Renal Transplantation
Age alone does not necessarily preclude candidacy for renal transplantation for those medically eligible. As the subset of older patients with ESKD grows, there is a shift toward older renal transplant candidates while kidney allocation remains skewed toward younger recipients. The 2013 Scientific Registry of Transplant Recipients reports that approximately 40% of all candidates waiting for transplant are between 50 and 64 years old and 18% are 65 years or older. In 2011, 60% of kidney transplant recipients were older than 50 years, of whom 18% were older than 65 years. The proportion of older patients receiving kidney transplants in relation to the number of older patients wait-listed to receive transplants are similar to the proportion of younger recipients of kidney transplants compared with younger wait-listed patients. Although younger transplant recipients experience a higher number of healthy life-years, older patients undergoing transplantation have a significant survival advantage over those remaining on dialysis. The overall risk of death is 41% lower for older kidney transplant recipients than for wait-listed candidates, with survival advantage also noted for recipients of extended criteria donor (ECD) kidneys.

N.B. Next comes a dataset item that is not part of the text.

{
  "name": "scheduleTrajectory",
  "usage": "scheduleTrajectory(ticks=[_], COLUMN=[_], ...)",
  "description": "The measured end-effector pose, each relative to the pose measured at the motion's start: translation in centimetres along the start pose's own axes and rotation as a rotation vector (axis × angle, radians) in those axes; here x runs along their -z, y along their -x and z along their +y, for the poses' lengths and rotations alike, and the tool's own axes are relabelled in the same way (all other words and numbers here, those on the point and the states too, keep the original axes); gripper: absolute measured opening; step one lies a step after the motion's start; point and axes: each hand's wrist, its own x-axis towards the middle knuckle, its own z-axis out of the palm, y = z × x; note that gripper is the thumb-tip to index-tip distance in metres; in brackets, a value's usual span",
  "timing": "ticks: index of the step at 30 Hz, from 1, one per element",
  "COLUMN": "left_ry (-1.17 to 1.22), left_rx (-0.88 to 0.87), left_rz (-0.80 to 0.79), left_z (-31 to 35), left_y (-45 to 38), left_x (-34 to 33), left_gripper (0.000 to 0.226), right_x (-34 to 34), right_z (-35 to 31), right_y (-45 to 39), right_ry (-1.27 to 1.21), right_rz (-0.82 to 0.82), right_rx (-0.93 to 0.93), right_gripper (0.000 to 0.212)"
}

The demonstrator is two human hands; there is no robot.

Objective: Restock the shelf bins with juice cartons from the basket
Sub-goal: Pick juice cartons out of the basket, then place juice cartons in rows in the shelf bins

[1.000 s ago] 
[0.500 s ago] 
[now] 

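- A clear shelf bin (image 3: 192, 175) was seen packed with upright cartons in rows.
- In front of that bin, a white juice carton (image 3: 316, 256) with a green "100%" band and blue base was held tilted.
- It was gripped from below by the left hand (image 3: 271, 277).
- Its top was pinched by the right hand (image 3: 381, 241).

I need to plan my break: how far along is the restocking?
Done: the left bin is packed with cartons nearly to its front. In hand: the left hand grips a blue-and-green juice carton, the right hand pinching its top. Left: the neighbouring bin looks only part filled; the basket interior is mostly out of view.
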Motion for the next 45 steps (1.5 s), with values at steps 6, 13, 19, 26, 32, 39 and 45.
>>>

In one study, patients 60 years and older who did not undergo transplantation had an overall 2.54 times higher adjusted risk of death than patients of the same age who did receive transplants, regardless of the type of graft; when data were stratified by donor graft type, risk of death was 3.78 times higher for patients receiving non-ECD donor grafts and 2.31 times higher for those receiving ECD grafts. Allograft type affects recipient survival in recipients 65 years and older, with 2009 registry data suggesting better survival rates for living donor grafts than for both deceased non-ECD grafts and deceased ECD donor grafts ( Table 24.1 ) at 3 months, 1 year, and 5 years. Allograft survival is similarly excellent after 3 months, 1 year, and 5 years for recipients 65 years and older, with living donor allografts faring best, followed by deceased non-ECD grafts and deceased ECD grafts (see Table 24.1 ).